The hate is something they’ve already experienced online, both through their Facebook page Canadians Against the Legalization of Marijuana and also via email, where they were slammed with insults and even death threats.
“Everyone thinks it’s all passive, free-loving hippies… but they’re angry,” said Connor. Pamela McColl is a director on the advisory council of Smart Approaches to Marijuana Canada, an anti-marijuana-legalization group. She said she’s proud of what the boys were doing.
“We had hesitation because of safety,” she said of having the boys come out to protest 420. “But they’re young people who want to have a voice – and they should have a voice.” In the mid-afternoon, Connor noticed people were getting angry toward them.
“The police presence definitely keeps them at bay a bit,” he said.“I do feel scared, I do feel scared in the sense of watching my back.”
Connor, the unofficial spokesperson of the trio, said when he was first offered a joint, he said ‘no,’ wanting to arm himself with knowledge before trying it. After doing some research, including through the National Institute on Drug Abuse, a U.S. government research institute, he said he knew where he stood.
“They had tons of research and facts and it was all done scientifically,” he said. “It was scary.” All three boys are with SAMC, which believes legalization will usher in Canada’s new version of big tobacco, that use will increase and that public and social costs will well outweigh the tax revenues the government receives.
Shortly before 4:20 p.m., the “Prince of Pot” himself found his way to Connor, where the two took to debating facts on marijuana as a crowd formed around them.

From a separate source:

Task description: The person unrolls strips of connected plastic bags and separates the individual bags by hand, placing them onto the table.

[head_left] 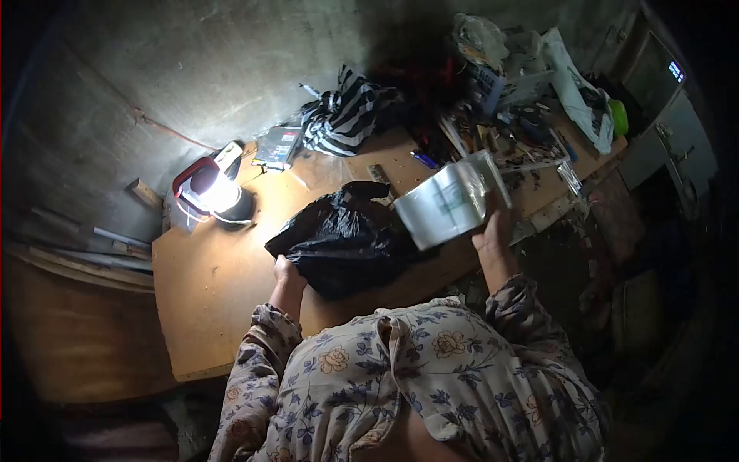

“You’re presuming marijuana impairs people,” Marc Emery said after hearing Connor’s stance. “Getting high… is being self-aware. That’s why people get enhanced sounds of music and enhanced sounds of nature when they’re high.” Connor argued the negatives outweigh the positives.
“But how do you know?” Emery fired back. “You’re believing a government study, right? This is the same government that’s lied to us consistently about every war, about the effects of drugs, about their secrecy, about their surveillance.”
Connor said many argue it’s not addictive and it’s not dangerous, adding, “you don’t need to die for something to be dangerous.”
Emery said Connor sounded like a “pompous, sanctimonious teenager,” while Connor told Emery he sounded like a “self-indulged hippie.” While the parties didn’t agree on much, they shook hands before parting.
Emery said he doesn’t understand the boys’ protest. “What they’re doing is laying a judgment trip on people, telling them what they’re doing with their own body is bad. I don’t know if anybody has a right to really go around doing that,” he said.
“Marijuana is extremely unique in that it’s useful for dozens and dozens of applications, medical, fibre, euphoria, soaps, lotions, it’s just incredible. There’s really nothing else like it on the planet. So for them to choose marijuana to come here and protest against shows that they’re just not well informed.”
Emery said he’s never seen pot protestors at the event before.
“You’re allowed to not smoke pot every day of the year. There’s only one day for us and it’s this day. We’re here just to ask for the dignity of being treated like first-class citizens and not second-class citizens.
“He’s here judging us and I think he’s wrong.”
Connor said he’s glad he got to debate marijuana with Emery. “I was kind of hoping I would. I think it went well, but of course he had his entourage with him.”
And after all was said and done, the boys were all glad they went, with plans to return next year. “We’re definitely a strong force,” said Connor. “We know our science, we know we’re right and we just have to put that out there.”